• Work to be completed: If a line in the records contains the word "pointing", count it; state the resulting number and nothing more.

• Records provided:
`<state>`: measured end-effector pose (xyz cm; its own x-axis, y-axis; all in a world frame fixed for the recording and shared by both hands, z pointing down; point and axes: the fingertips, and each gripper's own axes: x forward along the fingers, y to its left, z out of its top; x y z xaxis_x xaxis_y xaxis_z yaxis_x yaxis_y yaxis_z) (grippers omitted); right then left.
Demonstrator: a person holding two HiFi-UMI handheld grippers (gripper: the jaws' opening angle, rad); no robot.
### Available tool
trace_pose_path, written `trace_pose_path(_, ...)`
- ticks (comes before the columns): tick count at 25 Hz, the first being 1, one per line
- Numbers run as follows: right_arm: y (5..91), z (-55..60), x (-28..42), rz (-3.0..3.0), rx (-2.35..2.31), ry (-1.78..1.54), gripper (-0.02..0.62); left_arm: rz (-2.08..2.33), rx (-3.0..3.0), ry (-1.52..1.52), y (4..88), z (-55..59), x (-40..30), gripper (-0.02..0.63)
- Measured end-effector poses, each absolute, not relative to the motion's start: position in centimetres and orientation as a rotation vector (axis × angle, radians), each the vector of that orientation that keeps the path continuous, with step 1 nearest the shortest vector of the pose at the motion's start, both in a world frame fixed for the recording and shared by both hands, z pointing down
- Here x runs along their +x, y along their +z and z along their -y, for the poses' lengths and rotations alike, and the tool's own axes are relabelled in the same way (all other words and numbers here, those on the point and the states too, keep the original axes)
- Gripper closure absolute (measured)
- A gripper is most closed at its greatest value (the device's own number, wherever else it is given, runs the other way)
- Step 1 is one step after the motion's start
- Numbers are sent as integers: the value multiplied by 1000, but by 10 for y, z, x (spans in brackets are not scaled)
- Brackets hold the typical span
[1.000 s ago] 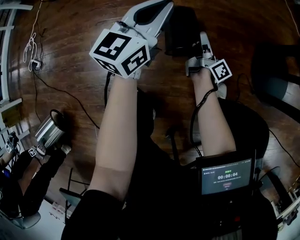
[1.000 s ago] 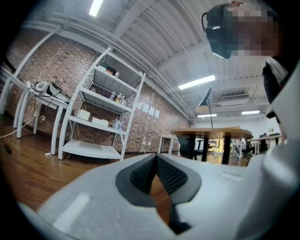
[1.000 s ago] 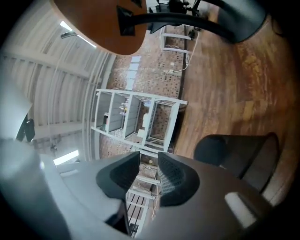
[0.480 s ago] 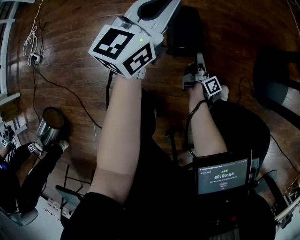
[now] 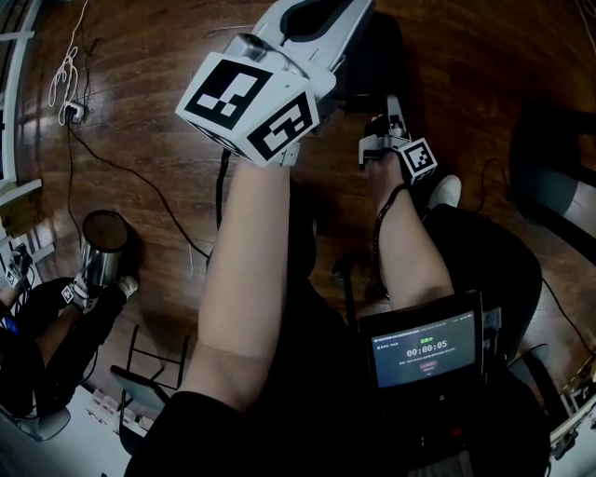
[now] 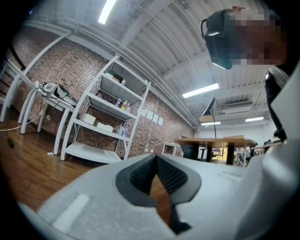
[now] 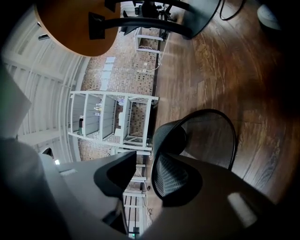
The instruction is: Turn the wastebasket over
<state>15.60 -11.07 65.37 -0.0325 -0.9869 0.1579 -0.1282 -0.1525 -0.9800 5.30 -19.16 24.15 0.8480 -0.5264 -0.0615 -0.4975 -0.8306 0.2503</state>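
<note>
The black mesh wastebasket [image 5: 368, 58] is a dark block on the wood floor at the top of the head view. In the right gripper view the wastebasket [image 7: 206, 136] turns its round open mouth toward the camera, and it seems to lie on its side. My right gripper [image 5: 389, 112] hangs low, just short of it, with its jaws open. The right gripper [image 7: 145, 157] has nothing between its pads, and the basket's wall shows past the right-hand jaw. My left gripper [image 5: 321, 11] is held higher and to the left. The left gripper [image 6: 155, 157] is shut and empty.
Another person crouches at the lower left by a shiny metal bin [image 5: 104, 244]. Cables and a power strip [image 5: 71, 112] lie on the floor at the left. A black chair base [image 5: 559, 177] stands at the right. White shelves [image 6: 101, 117] line a brick wall.
My right gripper has dropped lower toward the floor by the wastebasket. My left gripper has risen a little toward the camera. The metal bin at the lower left has shifted.
</note>
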Motion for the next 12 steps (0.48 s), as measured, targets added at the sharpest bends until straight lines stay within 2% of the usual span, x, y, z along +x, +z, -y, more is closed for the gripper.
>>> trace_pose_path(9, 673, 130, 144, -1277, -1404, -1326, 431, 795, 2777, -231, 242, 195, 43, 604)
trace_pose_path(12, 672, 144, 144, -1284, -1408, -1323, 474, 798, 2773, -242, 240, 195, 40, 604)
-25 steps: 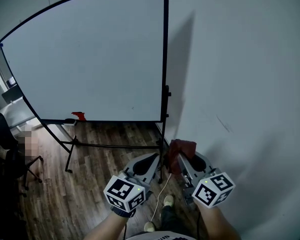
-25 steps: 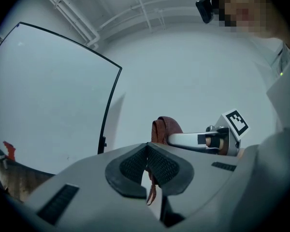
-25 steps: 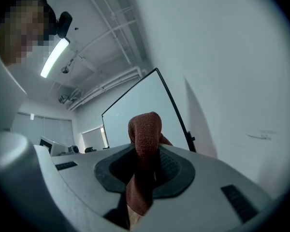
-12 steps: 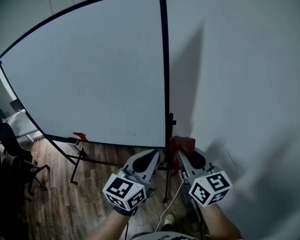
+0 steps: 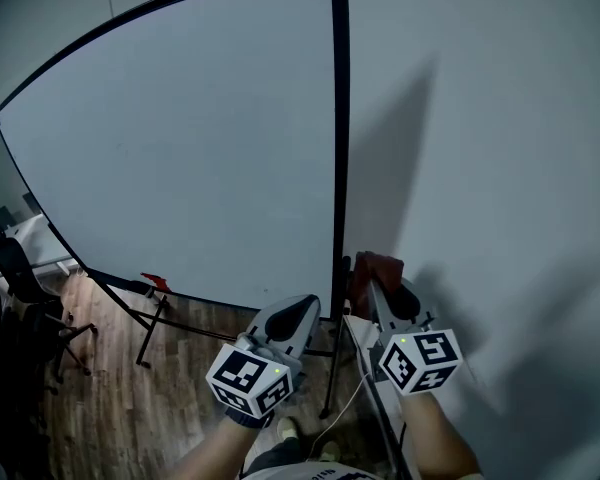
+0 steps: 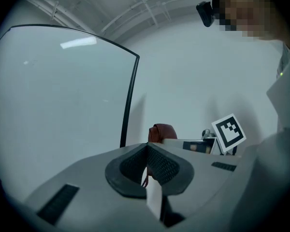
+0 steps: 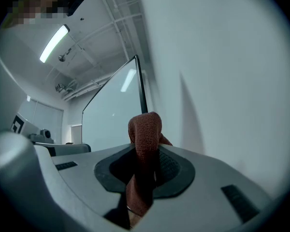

• Answer for this exercise: 2